§ How to complete this task
Review the material and extract every line in which the word "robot" occurs.

§ Information given
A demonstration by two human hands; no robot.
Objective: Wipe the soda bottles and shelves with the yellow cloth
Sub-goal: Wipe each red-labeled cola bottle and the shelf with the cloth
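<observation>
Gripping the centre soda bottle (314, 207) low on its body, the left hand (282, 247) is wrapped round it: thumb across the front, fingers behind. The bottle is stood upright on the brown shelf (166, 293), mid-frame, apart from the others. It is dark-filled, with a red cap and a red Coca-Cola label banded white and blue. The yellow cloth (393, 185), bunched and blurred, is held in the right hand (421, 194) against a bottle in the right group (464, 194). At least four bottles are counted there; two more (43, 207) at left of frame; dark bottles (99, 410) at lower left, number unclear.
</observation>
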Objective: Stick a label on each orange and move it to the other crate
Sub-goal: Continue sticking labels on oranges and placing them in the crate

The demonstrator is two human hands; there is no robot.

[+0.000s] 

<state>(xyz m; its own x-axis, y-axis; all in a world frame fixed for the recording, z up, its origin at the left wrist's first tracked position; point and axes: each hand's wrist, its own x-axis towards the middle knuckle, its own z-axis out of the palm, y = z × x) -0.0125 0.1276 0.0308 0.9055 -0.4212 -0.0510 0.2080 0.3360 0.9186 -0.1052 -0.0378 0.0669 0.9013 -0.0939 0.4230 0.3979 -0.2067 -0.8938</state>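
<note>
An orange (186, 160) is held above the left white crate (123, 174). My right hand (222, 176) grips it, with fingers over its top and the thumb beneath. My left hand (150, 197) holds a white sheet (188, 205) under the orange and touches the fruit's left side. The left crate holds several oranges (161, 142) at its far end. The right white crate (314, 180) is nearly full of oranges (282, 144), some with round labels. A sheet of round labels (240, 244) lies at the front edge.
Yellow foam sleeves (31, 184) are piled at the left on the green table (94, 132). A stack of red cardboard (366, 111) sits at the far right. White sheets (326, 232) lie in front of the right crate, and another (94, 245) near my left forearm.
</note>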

§ Task response
A demonstration by two human hands; no robot.
The demonstrator is two human hands; there is no robot.

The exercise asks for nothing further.